Literalist works seek to render indistinct the work of art, on the one hand, and the experience of viewing it, on the other. This produces a kind of authority by and of indifference, whereby the viewer’s presence is tacitly commanded, and so is predetermined, yet it is also dismissed, inconsequential. Literalism’s ideal viewer becomes aware of herself through being confronted by the presence and power of the work, yet she is not in relation to it. Though this certainly appears in contradiction to the undeniable commercial and museological success of Minimalism, it’s as if the viewer (as a subject) is irrelevant. The viewer then does not have thoughts, desires, known and unknown, because there is no difference between work and viewer (the latter is an effect of the work). And so the expression of desirous interpretations would only suggest a weakness in the work’s power. The viewer does not and indeed cannot see something other than that which has been claimed to be there by the artist and is thus in fact there, whatever it is. A tautology is of course without contradiction.
Fried tells us in “Art and Objecthood” that literalist artwork is in fact based on a hidden or disavowed naturalism, an anthropomorphism. This is expressed by their belief in the clear, uninterrupted experience, a sort of unmediated givenness that escapes the trappings of painting and sculpture. In fact, “the materials do not represent, signify or allude to anything; they are what they are and nothing more.”22 This ‘nothing more’ also means ‘nothing less’ and invites an ironic problem whereby a subjective (individual) desire for the natural being of things gives way inevitably to the problem of language (social): they are what they are (what the artist says they are), which is the natural order of things. Take artist Tony Smith’s experience of the newly installed New Jersey Turnpike road, what we could describe as a ‘primal scene’ of Literalist self-awakening:
There was, [Smith] seems to have felt, no way to ‘frame’ his experience on the road, that is, no way to make sense of it in terms of art, to make art of it, at least as art then was. Rather, ‘you just have to experience it’—as it happens, as it merely is. (The experience alone is what matters.) There is no suggestion that this is problematic in any way. The experience is clearly regarded by Smith as wholly accessible to everyone, not just in principle but in fact, and the question of whether or not one has really had it does not arise.23
Whereas Robert Morris wishes to remove relationships from within the work and sees control as “necessary if the variables of object, light, space, body, are to function”,24 Fried gives the counter-example of British sculptor Anthony Caro, for whom: “The individual elements bestow significance on one another precisely by virtue of their juxtaposition: it is in this sense, a sense inextricably involved with the concept of meaning, that everything in Caro’s art that is worth looking at is in its syntax.” Here Fried presents Caro as the anti-literalist par excellence. Philosopher Joan Copjec wrote a comparable statement in her essay “The Orthopsychic Subject”:
Because it alone is capable of lending things sense, the signifier alone makes vision possible. There is and can be no brute vision, no vision totally independent of language. Painting, drawing, all forms of picture making, then, are fundamentally graphic arts. And because signifiers are material, that is, because they are opaque rather than translucent, refer to other signifiers rather than directly to a signified, the field of vision is neither clear nor easily traversable. It is instead ambiguous and treacherous, full of traps.25
For Copjec, language is structurally incomplete. What literalist logic upholds, if you push it to the end, is nothing less than the insistence that a common language (structurally incomplete) is not only impossible but undesirable. So when we hear ‘relation’, we must understand that it says something is missing, and will remain so, otherwise why would we need to relate/speak?
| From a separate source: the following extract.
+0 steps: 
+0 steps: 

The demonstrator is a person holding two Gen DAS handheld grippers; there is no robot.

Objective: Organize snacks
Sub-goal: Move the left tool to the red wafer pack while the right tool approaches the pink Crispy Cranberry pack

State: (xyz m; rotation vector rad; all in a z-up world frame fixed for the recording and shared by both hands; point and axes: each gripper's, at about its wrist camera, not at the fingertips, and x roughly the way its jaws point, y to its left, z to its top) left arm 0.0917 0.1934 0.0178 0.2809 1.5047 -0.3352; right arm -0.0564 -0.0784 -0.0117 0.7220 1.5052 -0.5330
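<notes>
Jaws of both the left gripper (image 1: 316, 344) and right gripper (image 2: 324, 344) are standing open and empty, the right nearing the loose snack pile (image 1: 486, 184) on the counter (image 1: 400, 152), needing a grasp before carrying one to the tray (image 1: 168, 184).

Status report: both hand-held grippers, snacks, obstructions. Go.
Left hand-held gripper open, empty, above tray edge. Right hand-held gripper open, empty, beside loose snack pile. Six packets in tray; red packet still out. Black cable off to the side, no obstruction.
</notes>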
We might boldly evoke the literalist approach as somewhat totalitarian. What is evident in their discourse, though indirectly stated, is that the artist is master. The ideal viewer accords herself to the literalist’s vision of the work, or risks finding meaning where there is none. Resistance however is in itself meaningful, and literalists therefore seek to include it as contained in the work’s scope, its confrontational power. Again, the literalists want to evacuate relation. Meaning necessitates a relation, which necessitates a common language, which necessitates difference, a gap, lack. Literalists don’t care about meaning, they care about power.
Taking off from these points, we may observe certain tendencies of 1960-70s three-dimensional art (re)appear in 2010-20s performance art. The literalist insistence on the large scale of a work being one of the criteria for success finds its match in contemporary performance art’s need for maximalist spatial intervention. A few initial ideas about such works, to indicate the direction of our thinking.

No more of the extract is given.